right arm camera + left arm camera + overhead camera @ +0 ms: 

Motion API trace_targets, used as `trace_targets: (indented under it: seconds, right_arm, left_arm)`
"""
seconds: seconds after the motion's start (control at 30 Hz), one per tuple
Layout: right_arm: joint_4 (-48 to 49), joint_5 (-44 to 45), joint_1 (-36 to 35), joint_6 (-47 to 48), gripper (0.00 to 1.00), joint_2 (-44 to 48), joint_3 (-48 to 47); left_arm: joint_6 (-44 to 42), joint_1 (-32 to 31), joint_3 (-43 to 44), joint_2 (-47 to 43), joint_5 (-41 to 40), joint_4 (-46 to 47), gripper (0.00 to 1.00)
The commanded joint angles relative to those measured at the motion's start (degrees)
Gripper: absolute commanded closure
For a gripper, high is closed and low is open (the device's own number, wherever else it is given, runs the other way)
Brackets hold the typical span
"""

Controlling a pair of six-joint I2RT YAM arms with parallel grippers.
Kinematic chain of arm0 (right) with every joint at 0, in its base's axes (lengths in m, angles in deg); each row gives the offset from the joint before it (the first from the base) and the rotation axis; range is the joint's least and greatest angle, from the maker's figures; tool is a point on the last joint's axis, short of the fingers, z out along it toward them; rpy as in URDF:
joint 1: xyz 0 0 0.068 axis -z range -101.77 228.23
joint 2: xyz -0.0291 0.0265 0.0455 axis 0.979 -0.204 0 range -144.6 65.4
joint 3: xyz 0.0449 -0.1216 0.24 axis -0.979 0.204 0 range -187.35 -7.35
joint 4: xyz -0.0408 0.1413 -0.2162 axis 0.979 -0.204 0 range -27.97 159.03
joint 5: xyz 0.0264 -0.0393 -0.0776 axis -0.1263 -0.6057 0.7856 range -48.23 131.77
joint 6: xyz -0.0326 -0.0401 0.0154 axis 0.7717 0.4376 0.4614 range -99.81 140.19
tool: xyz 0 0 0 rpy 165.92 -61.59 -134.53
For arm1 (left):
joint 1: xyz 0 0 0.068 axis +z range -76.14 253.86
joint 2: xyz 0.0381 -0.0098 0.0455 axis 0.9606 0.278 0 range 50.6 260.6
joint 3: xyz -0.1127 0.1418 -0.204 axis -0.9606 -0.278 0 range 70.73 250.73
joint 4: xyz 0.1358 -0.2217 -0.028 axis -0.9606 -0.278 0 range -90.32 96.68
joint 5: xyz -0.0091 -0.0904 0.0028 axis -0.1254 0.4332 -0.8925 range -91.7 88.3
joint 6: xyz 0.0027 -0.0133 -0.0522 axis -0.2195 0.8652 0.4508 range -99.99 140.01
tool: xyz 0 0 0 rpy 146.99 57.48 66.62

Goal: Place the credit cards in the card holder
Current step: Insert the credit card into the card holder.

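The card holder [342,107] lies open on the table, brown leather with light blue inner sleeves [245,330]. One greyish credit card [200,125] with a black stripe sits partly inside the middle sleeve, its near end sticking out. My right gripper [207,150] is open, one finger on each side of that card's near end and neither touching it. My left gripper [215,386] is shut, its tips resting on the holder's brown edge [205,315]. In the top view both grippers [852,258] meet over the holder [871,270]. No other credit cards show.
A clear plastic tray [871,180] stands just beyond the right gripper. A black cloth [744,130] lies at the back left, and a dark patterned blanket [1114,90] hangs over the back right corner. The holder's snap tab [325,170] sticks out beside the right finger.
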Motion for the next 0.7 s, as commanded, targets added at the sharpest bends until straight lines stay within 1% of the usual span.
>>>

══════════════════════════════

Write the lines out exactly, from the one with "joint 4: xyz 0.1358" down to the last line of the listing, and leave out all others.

joint 4: xyz 0.1358 -0.2217 -0.028 axis -0.9606 -0.278 0 range -90.32 96.68
joint 5: xyz -0.0091 -0.0904 0.0028 axis -0.1254 0.4332 -0.8925 range -91.7 88.3
joint 6: xyz 0.0027 -0.0133 -0.0522 axis -0.2195 0.8652 0.4508 range -99.99 140.01
tool: xyz 0 0 0 rpy 146.99 57.48 66.62

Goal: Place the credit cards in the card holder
Current step: Insert the credit card into the card holder.

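The card holder [342,107] lies open on the table, brown leather with light blue inner sleeves [245,330]. One greyish credit card [200,125] with a black stripe sits partly inside the middle sleeve, its near end sticking out. My right gripper [207,150] is open, one finger on each side of that card's near end and neither touching it. My left gripper [215,386] is shut, its tips resting on the holder's brown edge [205,315]. In the top view both grippers [852,258] meet over the holder [871,270]. No other credit cards show.
A clear plastic tray [871,180] stands just beyond the right gripper. A black cloth [744,130] lies at the back left, and a dark patterned blanket [1114,90] hangs over the back right corner. The holder's snap tab [325,170] sticks out beside the right finger.
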Motion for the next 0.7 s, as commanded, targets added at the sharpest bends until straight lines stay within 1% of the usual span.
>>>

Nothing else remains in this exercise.